One must imagine hÄK / Danzeisen as a man-machine apparatus. A collection of cables, resonating bodies and restless limbs that together question all routines. Who overthrow conventional role of instruments and explore the possibilities of a new sound language. Bernd Norbert Würtz alias hÄK operates modular synthesizers, self-soldered circuits and control knobs. Philipp Danzeisen plays a drum kit enhanced with triggers and sensors.
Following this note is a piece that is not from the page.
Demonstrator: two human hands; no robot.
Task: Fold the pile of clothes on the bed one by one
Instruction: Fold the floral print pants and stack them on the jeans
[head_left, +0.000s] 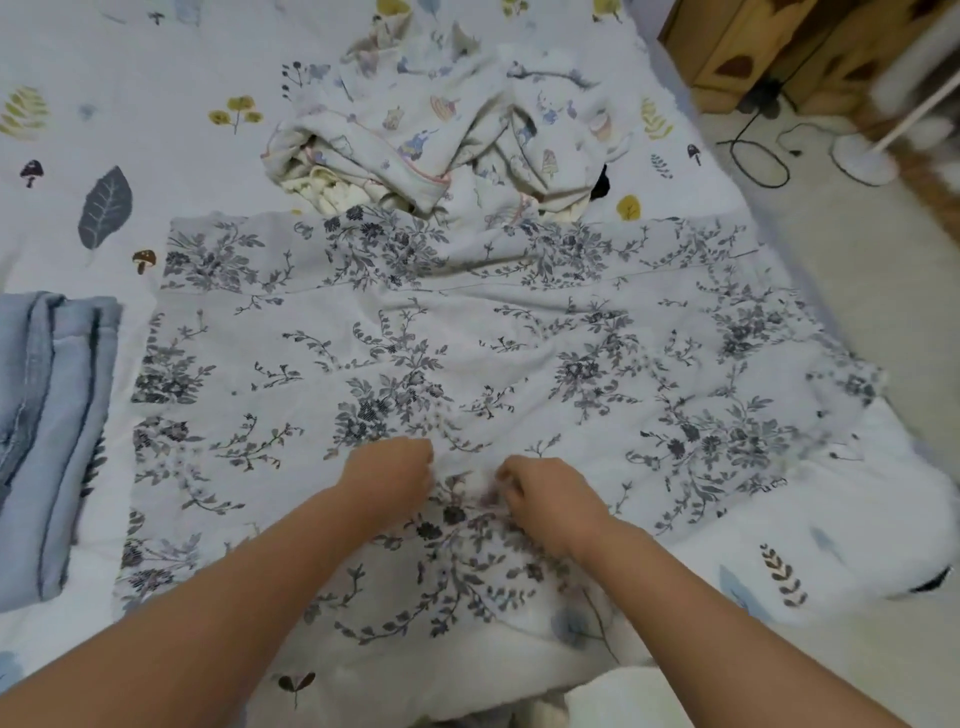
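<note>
Folded denim (52, 441) done, left. Floral garment (467, 364) spread flat; both hands (387, 480) (545, 501) pinching near-centre fabric. Far pile (441, 130) unfolded.

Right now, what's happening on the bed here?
A person is folding laundry. Both hands, the left hand and the right hand, are down on the middle of a white garment with a grey floral print, spread flat on the leaf-patterned bedsheet, fingers curled into the cloth. A folded light-blue denim piece lies at the left. A crumpled pile of pale printed clothes still waits behind the garment.
</note>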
These two poles are connected to an interdependent whole in which a constant musical dialogue takes place. The dependencies within this system have been meticulously defined by hÄK / Danzeisen: Drum rolls and sound modulations are interconnected in such a way that there is no contradiction between the strict technological structure and the creative outburst that is possible at any time.
What drives hÄK / Danzeisen is the basic idea that the contrast between acoustic drums and synthetically produced sounds must be overcome in order to create a new experience. Würtz, Danzeisen and their combined instrumentation simultaneously rub up against the same edges, finding a single, piercing voice.
Ideal manifestations of this approach are the duo’s live performances: raw energy that oscillates as precisely as it surprises between drones, abstraction and noise attacks, driven by an impudent take on jazz. Constantly oscillating between the registers of „composed“ and „improvised“, each performance by hÄK / Danzeisen ultimately becomes one of a kind. (Arno Raffeiner)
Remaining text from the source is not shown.